And if the exiles had any lingering doubts about the wisdom of leaving the city, two men were eager to reinforce the necessity of their choice, every morning and every afternoon on the long commute home. Mark Belling, a Wisconsin native, grew up liberal and supported Jimmy Carter. In the 1980s, though, he took a job in the post-industrial city of Benton Harbor, Michigan, and underwent a conversion. “The entire city was an experiment in American liberalism and it was an absolute disaster,” he said in 2012. “I realized anti-poverty programs, welfare, aid to cities, allegations that ... black underachievement is because of racism, I realized that all of those things were wrong.” Meanwhile, watching Ronald Reagan in office, he was struck by the “undeniable renaissance of America.” “I became far better at arguing my point of view and far more satisfied with my political positions once I became a conservative, because I realized I was correct,” Belling said. “It’s the same thing a lot of people have when they convert to Christianity. They suddenly become very committed and dedicated to it, as opposed to the ambivalence they had about their former atheism.”

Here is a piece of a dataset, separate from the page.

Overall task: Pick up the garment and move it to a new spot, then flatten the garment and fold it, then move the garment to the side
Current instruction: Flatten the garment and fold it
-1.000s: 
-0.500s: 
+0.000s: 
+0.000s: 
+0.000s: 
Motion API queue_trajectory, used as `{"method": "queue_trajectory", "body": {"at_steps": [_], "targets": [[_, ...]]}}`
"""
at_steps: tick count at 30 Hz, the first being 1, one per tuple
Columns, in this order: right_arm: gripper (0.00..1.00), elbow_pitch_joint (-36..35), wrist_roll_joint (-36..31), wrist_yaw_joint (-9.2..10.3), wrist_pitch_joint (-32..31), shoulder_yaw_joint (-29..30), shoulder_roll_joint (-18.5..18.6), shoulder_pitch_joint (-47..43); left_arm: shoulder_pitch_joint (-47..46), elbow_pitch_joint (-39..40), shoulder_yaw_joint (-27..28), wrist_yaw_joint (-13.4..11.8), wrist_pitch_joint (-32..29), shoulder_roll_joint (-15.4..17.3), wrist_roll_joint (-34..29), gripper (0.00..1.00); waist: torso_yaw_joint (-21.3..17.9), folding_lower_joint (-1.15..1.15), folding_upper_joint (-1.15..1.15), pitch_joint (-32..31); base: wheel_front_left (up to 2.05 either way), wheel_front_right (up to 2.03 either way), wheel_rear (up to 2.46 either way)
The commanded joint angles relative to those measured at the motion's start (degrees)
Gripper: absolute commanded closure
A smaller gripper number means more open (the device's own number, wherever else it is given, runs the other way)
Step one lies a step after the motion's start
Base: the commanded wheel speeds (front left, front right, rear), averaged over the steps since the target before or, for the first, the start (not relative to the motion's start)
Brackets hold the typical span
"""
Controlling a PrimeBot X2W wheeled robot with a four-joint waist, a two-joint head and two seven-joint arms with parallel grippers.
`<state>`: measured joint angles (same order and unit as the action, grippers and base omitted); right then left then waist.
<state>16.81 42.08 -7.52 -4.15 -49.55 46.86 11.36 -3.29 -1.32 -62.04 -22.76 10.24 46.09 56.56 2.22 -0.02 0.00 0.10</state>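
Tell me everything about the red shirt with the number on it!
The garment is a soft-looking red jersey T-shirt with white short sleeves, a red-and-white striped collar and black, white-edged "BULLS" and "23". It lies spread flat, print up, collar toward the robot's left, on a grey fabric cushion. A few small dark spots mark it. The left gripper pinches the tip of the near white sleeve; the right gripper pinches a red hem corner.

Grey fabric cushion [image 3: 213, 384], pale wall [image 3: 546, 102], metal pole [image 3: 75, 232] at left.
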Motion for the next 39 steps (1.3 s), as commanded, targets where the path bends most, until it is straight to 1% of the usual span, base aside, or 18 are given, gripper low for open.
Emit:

In 1989, as the crack-fueled crime wave was nearing its peak in Milwaukee, Belling began hosting a talk show on WISN, an A.M. station. Often, a man named Charlie Sykes would appear as a panelist or substitute host. Sykes, too, had started out on the left. His parents were World Federalists, a movement that called for global government and universal disarmament; his father, an editorial writer at the Milwaukee Sentinel, had managed Eugene McCarthy’s 1968 campaign in Wisconsin. Sykes had adopted his father’s politics; he even ran (unsuccessfully) for the state legislature as a Democrat. He told me that he had grown disillusioned with liberalism while covering City Hall for the Milwaukee Journal in the late ’70s. “I was a reporter covering urban programs that were well- intentioned but utterly dysfunctional,” he says. “I thought: This thing doesn’t work as planned.”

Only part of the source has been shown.